Stopping right after the line with "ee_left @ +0", please reproduce the material below exactly from its first line.

================================

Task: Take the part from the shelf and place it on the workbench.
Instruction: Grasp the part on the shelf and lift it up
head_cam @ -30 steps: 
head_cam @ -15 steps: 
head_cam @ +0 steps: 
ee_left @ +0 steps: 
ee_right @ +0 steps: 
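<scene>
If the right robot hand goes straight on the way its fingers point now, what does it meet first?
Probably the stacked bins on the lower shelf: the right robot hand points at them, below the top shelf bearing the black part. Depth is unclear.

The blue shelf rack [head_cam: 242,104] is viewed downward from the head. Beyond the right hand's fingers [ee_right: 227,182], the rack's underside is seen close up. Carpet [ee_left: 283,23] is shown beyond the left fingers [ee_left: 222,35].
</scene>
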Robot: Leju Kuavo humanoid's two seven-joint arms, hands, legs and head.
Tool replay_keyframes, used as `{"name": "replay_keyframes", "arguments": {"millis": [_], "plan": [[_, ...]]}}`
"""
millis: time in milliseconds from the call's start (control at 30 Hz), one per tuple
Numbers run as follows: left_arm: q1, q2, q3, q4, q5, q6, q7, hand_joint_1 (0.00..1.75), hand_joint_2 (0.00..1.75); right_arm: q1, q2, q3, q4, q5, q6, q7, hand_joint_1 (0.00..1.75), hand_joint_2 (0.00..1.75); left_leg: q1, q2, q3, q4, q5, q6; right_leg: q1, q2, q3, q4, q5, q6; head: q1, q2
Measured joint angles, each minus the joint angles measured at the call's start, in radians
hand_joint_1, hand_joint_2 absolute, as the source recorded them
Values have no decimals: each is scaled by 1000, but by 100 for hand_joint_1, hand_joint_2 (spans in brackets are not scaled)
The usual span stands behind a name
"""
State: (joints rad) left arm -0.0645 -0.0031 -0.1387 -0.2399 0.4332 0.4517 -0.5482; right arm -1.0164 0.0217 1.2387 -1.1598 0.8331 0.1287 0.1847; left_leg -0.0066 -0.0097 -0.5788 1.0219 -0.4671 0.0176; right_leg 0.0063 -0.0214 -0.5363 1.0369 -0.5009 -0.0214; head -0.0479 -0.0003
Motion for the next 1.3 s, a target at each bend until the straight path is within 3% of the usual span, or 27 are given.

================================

> **WRITTEN ANSWER**
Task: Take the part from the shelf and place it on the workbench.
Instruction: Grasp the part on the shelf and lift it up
head_cam @ -30 steps: 
head_cam @ -15 steps: 
head_cam @ +0 steps: 
ee_left @ +0 steps: 

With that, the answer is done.